Web crawling is a process systematically used to access data on the internet. Commonly this process is used by search engines to retrieve requested information. This makes it possible for people on the internet to find their way to your website.
Generative AI tools rely on the same technology to locate material, including images that may be used in their AI datasets. Using robots.txt you can deter a web crawler from accessing your information. Robots.txt is a text file that can be added on the backend of your website. This text file will include instructions on what pages and/or files a web crawler can look at.
Structure of robots.txt
The structure of a robots.txt file consists of two sections, a user-agent(s) and a set of directives.

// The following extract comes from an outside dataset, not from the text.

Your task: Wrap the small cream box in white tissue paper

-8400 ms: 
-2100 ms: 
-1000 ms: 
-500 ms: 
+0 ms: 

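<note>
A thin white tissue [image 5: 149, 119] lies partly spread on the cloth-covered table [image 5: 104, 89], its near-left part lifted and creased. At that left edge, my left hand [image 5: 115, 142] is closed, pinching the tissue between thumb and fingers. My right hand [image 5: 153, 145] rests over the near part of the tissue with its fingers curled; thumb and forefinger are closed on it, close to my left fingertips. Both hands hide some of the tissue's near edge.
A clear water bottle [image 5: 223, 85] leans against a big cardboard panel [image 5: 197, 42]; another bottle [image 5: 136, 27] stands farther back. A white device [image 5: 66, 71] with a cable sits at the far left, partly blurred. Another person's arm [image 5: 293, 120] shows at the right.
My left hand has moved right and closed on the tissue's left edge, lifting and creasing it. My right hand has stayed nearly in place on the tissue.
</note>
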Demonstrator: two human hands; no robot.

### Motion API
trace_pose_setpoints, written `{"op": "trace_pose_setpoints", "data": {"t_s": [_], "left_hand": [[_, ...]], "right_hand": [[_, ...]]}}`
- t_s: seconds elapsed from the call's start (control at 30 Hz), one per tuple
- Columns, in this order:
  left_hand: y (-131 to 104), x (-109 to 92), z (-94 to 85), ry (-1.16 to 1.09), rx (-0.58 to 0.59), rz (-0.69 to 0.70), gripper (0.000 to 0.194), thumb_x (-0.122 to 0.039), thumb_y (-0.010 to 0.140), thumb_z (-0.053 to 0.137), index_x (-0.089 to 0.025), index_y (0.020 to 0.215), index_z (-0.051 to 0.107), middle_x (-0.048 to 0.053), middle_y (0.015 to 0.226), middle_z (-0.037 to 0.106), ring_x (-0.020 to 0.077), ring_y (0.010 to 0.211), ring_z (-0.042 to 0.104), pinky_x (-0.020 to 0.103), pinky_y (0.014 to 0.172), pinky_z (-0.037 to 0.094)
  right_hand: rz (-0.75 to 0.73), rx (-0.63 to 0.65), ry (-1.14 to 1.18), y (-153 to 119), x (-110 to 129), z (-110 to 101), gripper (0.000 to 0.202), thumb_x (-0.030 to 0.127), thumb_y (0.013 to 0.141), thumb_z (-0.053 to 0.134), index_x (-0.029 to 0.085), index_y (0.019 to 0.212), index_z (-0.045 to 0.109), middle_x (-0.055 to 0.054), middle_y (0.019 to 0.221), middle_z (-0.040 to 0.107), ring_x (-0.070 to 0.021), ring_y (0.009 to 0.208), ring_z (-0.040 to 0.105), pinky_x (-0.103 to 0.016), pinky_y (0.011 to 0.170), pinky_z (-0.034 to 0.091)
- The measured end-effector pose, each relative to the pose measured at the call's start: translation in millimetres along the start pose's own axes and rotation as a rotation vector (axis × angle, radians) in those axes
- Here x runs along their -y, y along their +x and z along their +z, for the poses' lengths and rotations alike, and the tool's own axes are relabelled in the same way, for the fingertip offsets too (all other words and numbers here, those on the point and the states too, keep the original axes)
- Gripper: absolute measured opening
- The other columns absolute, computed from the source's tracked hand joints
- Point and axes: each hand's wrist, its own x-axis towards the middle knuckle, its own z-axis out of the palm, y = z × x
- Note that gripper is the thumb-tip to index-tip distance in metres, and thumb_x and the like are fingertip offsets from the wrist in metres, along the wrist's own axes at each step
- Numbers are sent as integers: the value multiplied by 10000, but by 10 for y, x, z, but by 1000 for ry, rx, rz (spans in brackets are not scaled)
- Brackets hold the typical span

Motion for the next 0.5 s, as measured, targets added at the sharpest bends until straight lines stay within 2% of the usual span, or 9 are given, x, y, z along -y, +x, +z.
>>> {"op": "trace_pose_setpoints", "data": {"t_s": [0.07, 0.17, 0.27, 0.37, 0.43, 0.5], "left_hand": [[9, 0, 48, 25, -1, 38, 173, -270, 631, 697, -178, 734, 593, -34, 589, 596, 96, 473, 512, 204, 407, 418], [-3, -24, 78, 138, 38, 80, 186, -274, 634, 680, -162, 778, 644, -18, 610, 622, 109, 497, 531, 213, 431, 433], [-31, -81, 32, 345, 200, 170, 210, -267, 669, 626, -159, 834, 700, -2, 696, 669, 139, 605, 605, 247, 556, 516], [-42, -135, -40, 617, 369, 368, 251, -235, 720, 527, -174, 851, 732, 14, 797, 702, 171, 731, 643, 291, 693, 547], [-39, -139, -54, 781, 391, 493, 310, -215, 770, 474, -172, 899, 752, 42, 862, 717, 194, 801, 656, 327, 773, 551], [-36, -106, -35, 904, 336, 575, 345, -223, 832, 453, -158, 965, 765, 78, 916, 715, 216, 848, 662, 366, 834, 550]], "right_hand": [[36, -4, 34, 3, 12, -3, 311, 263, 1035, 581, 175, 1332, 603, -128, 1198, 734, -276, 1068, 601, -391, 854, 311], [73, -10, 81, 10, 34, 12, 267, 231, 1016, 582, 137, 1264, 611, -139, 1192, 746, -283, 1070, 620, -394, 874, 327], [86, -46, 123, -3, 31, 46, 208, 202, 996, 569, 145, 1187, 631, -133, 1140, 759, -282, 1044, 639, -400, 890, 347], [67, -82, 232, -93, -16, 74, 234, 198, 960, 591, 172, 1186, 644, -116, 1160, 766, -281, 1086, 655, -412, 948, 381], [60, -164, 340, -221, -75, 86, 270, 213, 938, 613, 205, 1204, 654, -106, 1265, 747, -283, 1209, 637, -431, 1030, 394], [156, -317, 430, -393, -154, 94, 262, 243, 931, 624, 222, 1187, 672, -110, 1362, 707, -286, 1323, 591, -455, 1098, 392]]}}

The user-agent is the identifier for the web crawler and the directives are the instructions to be applied for the specific web crawler.
Creating and Saving your robots.txt:
1) Create your robots.txt in notepad or a text editor.
2) Add the directives corresponding to the type of block you want to create.
3) Save your file to the directory on your site in the root domain with the naming convention “robots.txt”.
4) Test your robots.txt by searching:
https://yourwebsite.com/robots.txt
Types of directives:
- Full allow - all content can be crawled
- Full disallow - no content can be crawled
- Conditional allow - some content can be crawled
Examples of blocking directives:
1) Full allow
Grant no restrictions as to what bots can access on your website using the following lines:
User-agent: *
Disallow:
2) Full disallow
You may restrict all bots from crawling your website by adding the following lines in your robots.txt file:
User-agent: *
Disallow: /
3) Search Engine disallow
You may block search engine bots from indexing your content by adding the following lines in your robots.txt:
User-agent: {Search Engine Name}
Disallow: /
4) Specific URL disallow
You may restrict a specific page by adding the following lines in your robots.txt:
User-agent: *
Disallow: {specific URL}
For multiple URLs use:
User-agent: *
Disallow: {specific URL 1}
Disallow: {specific URL 2}
5) Specific File Type disallow
You may restrict specific file types from being accessed with the following code:
User-agent: *
Disallow: /*.html
For Images Files
User-agent: *
Disallow: / *.jpg
For Image Directory
User-agent: *
Disallow: /{directory (or) folder name}/
6) AI disallow
You may restrict an AI bot from indexing your site with the following code:
User-agent: {AI Crawler Name}
Disallow: /
Open AI disallow
User-agent: GPTBot
Disallow: /
User-agent: ChatGPT-User
Disallow: /
User-agent: Google-Extended
Disallow: /
CMS Guides to robots.txt
For additional information on using robots.txt in popular content management systems please refer to their guides below:
It is important to identify what content you deem permissible to be accessed by web crawlers. Crawlers play an integral role in the searchability of your website and/or content; therefore, a full disallow is not recommended. If you are worried about having your content accessed or used by AI you may appeal to robots.txt directives to disallow them from indexing.